The federal government has launched numerous programs and campaigns over the past few years, all aimed at convincing us to change our unhealthy lifestyles. In 2004, the Bush administration declared war on obesity, introducing grants and public education initiatives to address the problem. In 2005, U.S. Surgeon General Richard Carmona put obesity at the top of his list of national health priorities.
By Sandra Whitehead
Our society is "overwhelmingly designed to promote obesity."
David Ludwig, M.D., Optimal Weight for Life Program
The federal government has launched numerous programs and campaigns over the past few years, all aimed at convincing us to change our unhealthy lifestyles. In 2004, the Bush administration declared war on obesity, introducing grants and public education initiatives to address the problem. In 2005, U.S. Surgeon General Richard Carmona put obesity at the top of his list of national health priorities. Today:
- We have new federal dietary guidelines, recommending that we eat more fruits, vegetables, whole-grain breads and starches and less fast-food, juice, soda and sports drinks. The guidelines also direct us to exercise for at least one hour every day.
- Medicare has redefined obesity as a medical problem, opening the door to greater insurance coverage for the treatment and prevention of obesity.
- Even the Internal Revenue Service is involved, now acknowledging the importance of treating obesity and making physician-prescribed weight-loss programs deductible medical expenses.
Yet, despite the push for all of us to eat better and exercise more, government and private health experts concede that the nation's weight problem is getting worse - especially for kids.
Public health officials call it an epidemic. More than 60 million U.S. adults - nearly one in three - are considered obese. And more than 9 million kids - 16 percent of children ages 6 to 19 - are considered overweight or obese, according to the National Center for Health Statistics. Some experts believe that percentage may now be as high as 18 percent.
Are they being alarmist? Not when you consider that overweight and obese kids have a higher risk of heart disease, type 2 diabetes and cancer, among other serious health conditions. Even worse, a 2003 report in the Journal of the American Medical Association revealed that obesity actually lowers life expectancy by eight to 20 years. And a 2004 study by Norwegian researchers found that obese teens have a dramatically increased risk of dying in middle age - at an average age of 46!
All of which begs the question: Why, with all the headlines, government campaigns and general angst about obesity, haven't we made a dent in solving this problem?
Only You Can Prevent Obesity?
Childhood obesity remains an epidemic in the United States, and health experts say it's only getting worse. Until we can jump-start our sedentary culture and minimize the impact of aggressive marketing of sugary, high-fat food to kids, parents are on their own when it comes to keeping their kids healthy and fit. There's plenty we can do individually - we just have to get started.
It sounded a bit like cheerleading, with Thompson declaring, "Do you want to look better? Yes. Do you want to feel better? Yes. If you do, you lower your calorie intake, you lower your fats, your carbs, and you eat more fruits and vegetables, more whole grain, and you exercise.

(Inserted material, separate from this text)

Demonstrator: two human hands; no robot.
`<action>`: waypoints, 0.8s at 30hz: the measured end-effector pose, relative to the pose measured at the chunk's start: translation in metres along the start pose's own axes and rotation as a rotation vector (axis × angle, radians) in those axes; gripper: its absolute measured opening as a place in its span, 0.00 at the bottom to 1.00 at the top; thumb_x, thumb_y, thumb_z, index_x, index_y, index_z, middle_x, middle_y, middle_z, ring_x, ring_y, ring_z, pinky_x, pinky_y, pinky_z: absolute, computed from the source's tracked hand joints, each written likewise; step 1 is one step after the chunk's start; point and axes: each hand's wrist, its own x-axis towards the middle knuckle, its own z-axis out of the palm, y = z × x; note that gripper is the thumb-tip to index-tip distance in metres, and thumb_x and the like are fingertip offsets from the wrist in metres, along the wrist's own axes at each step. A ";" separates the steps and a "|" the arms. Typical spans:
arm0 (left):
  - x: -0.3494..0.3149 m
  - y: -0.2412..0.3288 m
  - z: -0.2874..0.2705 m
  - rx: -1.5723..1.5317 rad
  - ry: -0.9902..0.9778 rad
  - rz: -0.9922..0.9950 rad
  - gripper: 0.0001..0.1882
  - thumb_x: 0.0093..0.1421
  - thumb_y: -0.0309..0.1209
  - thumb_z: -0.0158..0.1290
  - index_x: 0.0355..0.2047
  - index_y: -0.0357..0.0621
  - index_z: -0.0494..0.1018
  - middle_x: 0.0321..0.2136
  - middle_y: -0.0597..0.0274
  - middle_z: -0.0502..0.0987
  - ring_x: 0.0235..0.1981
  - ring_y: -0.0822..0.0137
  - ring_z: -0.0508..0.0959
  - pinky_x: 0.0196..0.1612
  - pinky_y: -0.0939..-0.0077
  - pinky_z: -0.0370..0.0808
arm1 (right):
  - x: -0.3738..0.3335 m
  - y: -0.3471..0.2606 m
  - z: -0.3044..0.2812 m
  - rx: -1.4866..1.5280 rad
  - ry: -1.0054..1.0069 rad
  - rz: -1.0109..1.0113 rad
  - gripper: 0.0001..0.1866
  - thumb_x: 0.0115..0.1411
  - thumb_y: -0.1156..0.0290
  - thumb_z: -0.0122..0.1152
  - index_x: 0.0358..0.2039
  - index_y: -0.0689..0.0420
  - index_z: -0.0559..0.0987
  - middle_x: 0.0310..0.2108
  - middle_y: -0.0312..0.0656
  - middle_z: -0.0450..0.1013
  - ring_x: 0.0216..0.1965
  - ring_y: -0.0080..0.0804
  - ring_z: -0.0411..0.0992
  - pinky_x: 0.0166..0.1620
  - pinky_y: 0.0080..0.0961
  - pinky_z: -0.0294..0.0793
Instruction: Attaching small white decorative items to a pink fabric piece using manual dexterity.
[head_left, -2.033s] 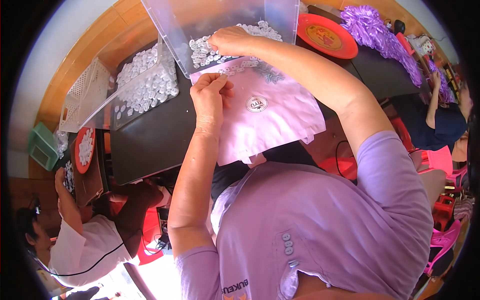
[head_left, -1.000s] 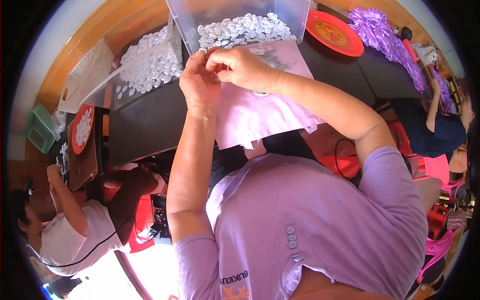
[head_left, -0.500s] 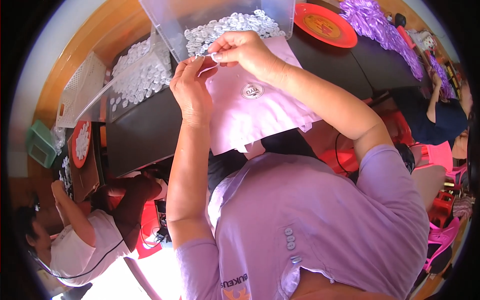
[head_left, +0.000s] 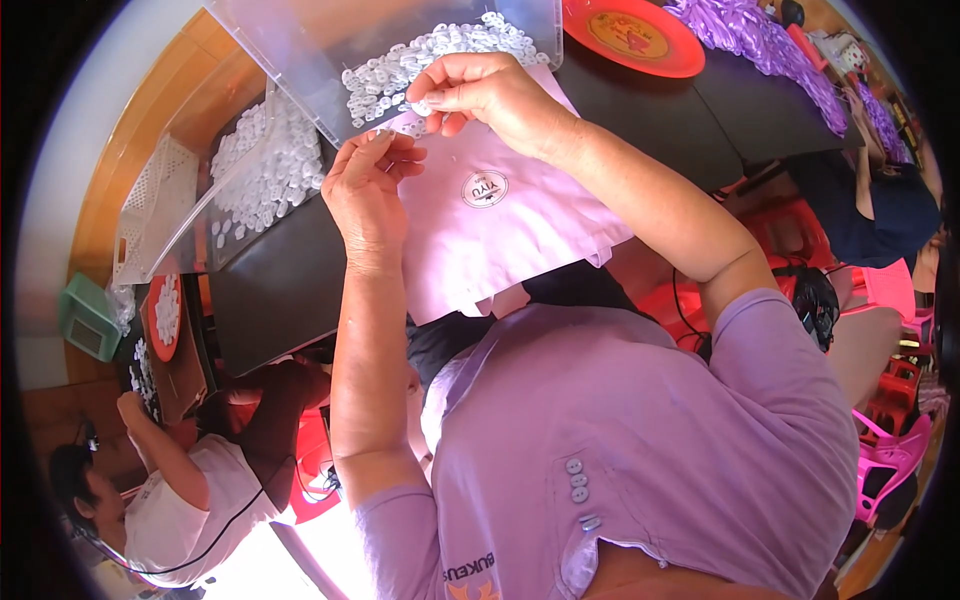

And that's as simple as it can be."
But obesity experts say it really isn't that simple. Winning the battle of the bulge involves a lot more than mere will power, especially when our daily reality contradicts the public health messages we're hearing:
- Fast-food restaurants continue to serve up huge portion sizes, with discounted costs for upgrading to larger meals. On the plus side, however, some chains have added healthier options to their menus. And McDonald's has actually eliminated its "super-size" portions.
- Fast food, snack food and sweets continue to dominate the food advertisements shown during popular children's TV shows. A 2005 study by University of Illinois researchers found that during TV programs heavily viewed by kids, 83 percent of the ads shown were for convenience food, fast food and sweets. The ads depicted snack-time eating more often than breakfast, lunch and dinner combined.
- The time kids spend in front of a TV, computer or video game has increased, while the time they spend in physical education (PE) classes and outdoor recess has decreased.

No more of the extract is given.